Biographical sketches of authors
Michael J. Slattery IBM Microelectronics Division, Burlington facility, Essex Junction, Vermont 05452 (mslatter@us.ibm.com). Mr.
Slattery graduated from the University of Notre Dame with a
B.S. degree in electrical and computer engineering. He
joined the IBM Microelectronics Division in 1990 and has
worked in VLSI failure analysis, polyimide films and via
process engineering, encryption product design, adaptive
and lossless data compression product design, arithmetic
coding for VLSI implementations, and 2D graphical
acceleration.
Joan L. Mitchell IBM Research Division, Thomas J. Watson Research Center, P.O. Box 218, Yorktown Heights, New York 10598
(joanm@us.ibm.com).

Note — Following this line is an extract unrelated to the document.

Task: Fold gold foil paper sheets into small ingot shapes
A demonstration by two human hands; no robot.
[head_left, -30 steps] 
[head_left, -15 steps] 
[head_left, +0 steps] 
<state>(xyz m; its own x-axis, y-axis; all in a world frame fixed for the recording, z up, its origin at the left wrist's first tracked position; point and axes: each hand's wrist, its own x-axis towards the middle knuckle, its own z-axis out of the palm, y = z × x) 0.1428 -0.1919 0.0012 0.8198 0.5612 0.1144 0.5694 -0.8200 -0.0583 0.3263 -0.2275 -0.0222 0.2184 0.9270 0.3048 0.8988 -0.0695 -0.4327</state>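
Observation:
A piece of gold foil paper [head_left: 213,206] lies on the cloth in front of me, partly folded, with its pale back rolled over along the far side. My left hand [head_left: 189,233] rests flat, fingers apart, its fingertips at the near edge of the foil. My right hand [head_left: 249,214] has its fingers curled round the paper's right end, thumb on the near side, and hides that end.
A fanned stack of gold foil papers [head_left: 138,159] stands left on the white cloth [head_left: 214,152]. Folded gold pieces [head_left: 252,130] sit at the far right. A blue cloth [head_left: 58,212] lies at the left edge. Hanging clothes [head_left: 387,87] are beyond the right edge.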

Dr. Mitchell graduated from Stanford
University with a B.S. degree in physics in 1969.
She received her M.S. and Ph.D. degrees in physics from
the University of Illinois at Champaign-Urbana in 1971 and
1974, respectively, joining the Exploratory Printing
Technologies group at the IBM Thomas J. Watson Research
Center immediately after completing her Ph.D. She was a
manager at the Research Center for nine years, worked for
three years in IBM Marketing, and returned to the IBM
Research Division in 1991 to work again in the Image
Technologies group. In 1994, she left for a two-year leave
of absence. During her leave, Dr. Mitchell co-authored a
book on MPEG, consulted for IBM Burlington, and was a
visiting professor at the University of Illinois for six
months. Back at the IBM Thomas J. Watson Research Center,
she is now a Research Staff Member in the Image
Applications Department. Since 1976 Dr. Mitchell has worked
in the field of image processing and data compression. She
received IBM Outstanding Innovation Awards for
two-dimensional data compression in 1978, for
teleconferencing in 1982, for the image view facility in
1985, for resistive ribbon thermal transfer printing
technology in 1985, for speed-optimized software
implementations of image compression algorithms in 1991,
and for the Q-coder in 1991. She is a member of APS, IEEE,
Sigma Xi, and IS&T and is a co-inventor on 30 patents.